Da New York arrivano i giovani Public Practice, che hanno esordito nel 2018 con l’EP “Distance Is A Mirror” e subito hanno capito che il loro approccio poteva iniziare a funzionare sul serio. Così si sono chiusi in casa (nel vero senso della parola) e hanno passato un intero anno a studiare, comporre e perfezionare: il risultato è “Gentle Grip”. Non parliamo di quattro sbarbatelli alle prime armi, ma di giovani dal solido background. La bella e magnetica Sam York, oltre a cantare molto bene, scrive quasi tutti i testi; Vince McClelland è il chitarrista ed anche il fonico; Scott Rosenthal è batterista e producer, mentre Drew Citron è bassista e addetto ai synth. Una piccola azienda insomma.

L’idea di fondo da cui nasce “Gentle Grip” è, appunto, un album ispirato alla musica proveniente da New York: sì, ma quale? McClelland si è detto affascinato dalla punk-dance, percependo qualcosa di casereccio nella registrazione dei grandi classici esplosi sul finire degli anni ’70, dai Liquid Liquid agli ESG, fino ad arrivare – ovviamente – ai Blondie di Debbie Harry, vera musa ispiratrice di Sam York.

Oltre ad avere le idee chiare su cosa comporre, i Public Practice sanno anche molto bene come farlo: tre quarti della band possiede conoscenze ingegneristiche, in alcuni casi impreziosite dalla passione per la collezione di attrezzature elettroniche. Lo stesso McClelland, tutto da solo, ha messo in piedi un intero studio di registrazione nel cuore di Brooklyn. Nel suo studio, Vince ha iniziato a incidere alcune demo sopra le quali gli altri hanno costruito il resto. Altri pezzi sono registrazioni di veri e propri live consumati dentro lo stesso studio.

I testi scritti da Sam completano l’opera, che vuole essere un viaggio nelle contraddizioni della vita moderna. Tutti noi ostentiamo buon senso, afferma Sam, ma se veniamo messi davanti all’opportunità di fregare qualcuno per avvantaggiarci cosa facciamo? Si tratta di trovare un equilibrio tra desideri morali e materiali. E come darle torto.

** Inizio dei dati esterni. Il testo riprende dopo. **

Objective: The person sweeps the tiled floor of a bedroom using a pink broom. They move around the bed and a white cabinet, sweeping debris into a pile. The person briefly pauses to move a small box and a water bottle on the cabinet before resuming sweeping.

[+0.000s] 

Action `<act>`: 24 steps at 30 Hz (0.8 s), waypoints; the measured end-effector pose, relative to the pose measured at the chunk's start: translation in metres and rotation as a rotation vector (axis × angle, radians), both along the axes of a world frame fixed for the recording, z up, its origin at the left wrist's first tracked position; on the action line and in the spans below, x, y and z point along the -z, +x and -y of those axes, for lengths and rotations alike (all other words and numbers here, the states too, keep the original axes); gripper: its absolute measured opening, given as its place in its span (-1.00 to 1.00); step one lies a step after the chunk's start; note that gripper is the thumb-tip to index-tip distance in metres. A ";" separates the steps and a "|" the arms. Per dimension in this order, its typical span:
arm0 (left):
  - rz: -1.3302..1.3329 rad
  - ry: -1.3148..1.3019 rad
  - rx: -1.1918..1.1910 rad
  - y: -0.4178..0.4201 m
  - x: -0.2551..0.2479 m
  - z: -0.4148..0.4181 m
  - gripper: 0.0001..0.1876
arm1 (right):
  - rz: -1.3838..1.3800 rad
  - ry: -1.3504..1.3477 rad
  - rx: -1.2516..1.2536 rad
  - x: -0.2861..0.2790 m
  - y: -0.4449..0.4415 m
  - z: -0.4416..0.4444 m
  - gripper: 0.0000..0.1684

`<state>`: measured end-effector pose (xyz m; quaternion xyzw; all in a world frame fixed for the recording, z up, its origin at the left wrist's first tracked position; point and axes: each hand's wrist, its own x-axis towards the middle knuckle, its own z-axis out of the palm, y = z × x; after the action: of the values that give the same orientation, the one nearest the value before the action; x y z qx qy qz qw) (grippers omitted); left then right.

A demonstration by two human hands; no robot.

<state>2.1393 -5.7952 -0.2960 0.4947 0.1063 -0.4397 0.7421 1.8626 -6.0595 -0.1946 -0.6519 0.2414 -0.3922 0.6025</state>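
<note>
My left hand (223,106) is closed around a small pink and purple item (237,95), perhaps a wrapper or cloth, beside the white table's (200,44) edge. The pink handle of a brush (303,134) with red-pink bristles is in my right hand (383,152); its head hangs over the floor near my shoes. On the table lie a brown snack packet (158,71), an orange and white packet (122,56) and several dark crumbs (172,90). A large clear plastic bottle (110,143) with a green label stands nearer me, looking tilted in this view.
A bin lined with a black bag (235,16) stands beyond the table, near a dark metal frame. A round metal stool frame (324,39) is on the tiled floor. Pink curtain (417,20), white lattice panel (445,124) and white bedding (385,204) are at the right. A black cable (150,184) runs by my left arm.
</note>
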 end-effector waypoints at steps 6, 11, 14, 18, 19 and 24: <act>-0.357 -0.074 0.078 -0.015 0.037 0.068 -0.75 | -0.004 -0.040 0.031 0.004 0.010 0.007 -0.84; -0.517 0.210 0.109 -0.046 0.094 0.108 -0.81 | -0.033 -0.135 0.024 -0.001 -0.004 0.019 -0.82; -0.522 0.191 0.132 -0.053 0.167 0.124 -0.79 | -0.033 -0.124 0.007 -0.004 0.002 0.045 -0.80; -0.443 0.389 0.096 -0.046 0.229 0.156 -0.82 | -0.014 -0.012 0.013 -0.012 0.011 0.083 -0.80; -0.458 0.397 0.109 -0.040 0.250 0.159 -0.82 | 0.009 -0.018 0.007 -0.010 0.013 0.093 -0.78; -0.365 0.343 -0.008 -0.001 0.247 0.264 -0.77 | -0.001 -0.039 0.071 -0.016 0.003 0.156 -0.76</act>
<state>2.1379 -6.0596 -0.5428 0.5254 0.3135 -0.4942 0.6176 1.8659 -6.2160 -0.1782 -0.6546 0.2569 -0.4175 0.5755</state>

“Gentle Grip” è diviso in 12 tracce, il viaggio inizia con lo splendore della sorprendente Moon: un impatto iniziale devastante, l’ascoltatore viene catapultato nei meandri delle menti degli ingegneri, suoni di ogni tipo sottolineati dalla voce eterea di Sam. La New York di fine settanta, con tutto il suo fascino introspettivo da post punk che sconfina nella new wave a passo di danza (chi ha detto Talking Heads?) si materializza con Cities.

A questo punto il disco ha un passaggio a vuoto: Disposable è un fuori pista evitabile, troppo eterogenea nella sua pur valida eccentricità. Ma niente paura, Each other riporta la macchina in carreggiata con un onesto groove dance punk.

Parlando di the city that never sleeps, mescolando canti e balli che durano tutta la notte, la mente non può che tornare alla leggenda dello Studio 54. Il trittico composto da Undermeath, See you when I want to e My head va ballato in pedi sui tavoli, con i pantaloni a zampa e i capelli cotonati, non c’è storia. La leggenda continua con Compromised, un modo come un altro per Sam York di dichiarare il suo amore nei confronti di Debbie Harry, seguito a ruota dal punk più classicheggiante di Understanding.

Spunti interessanti arrivano da Leave me alone, ma l’elettronica dominante e il finale a tinte psych non sono sufficientemente bilanciati, stridendo con il contesto. In tema di richiami alla leggenda, in How I like it riecheggiano i fasti di Pere Ubu e Devo, mentre con il finale a trazione funk affidato a Hesitation il totem ha il volto di Stevie Wonder.

“Gentle Grip” suona bene, i ragazzi sono bravi e il mix tra dance, funk e no wave, con il punk sullo sfondo, rappresenta un tentativo di revival tutto sommato interessante. Non si fanno preferire invece i Public Practice troppo sperimentali: non che non siano validi in sé, ma proprio perché “Gentle Grip” è concepito per essere un disco di musica da ballo. Talune trovate eccessivamente no wave cozzano con il resto, tendono al riempitivo fine a se stesso. Se poi il prossimo lavoro fosse incentrato esclusivamente sull’elettronica sperimentale, i quattro di New York spiazzerebbero tutti. E diventerebbero maledettamente attraenti.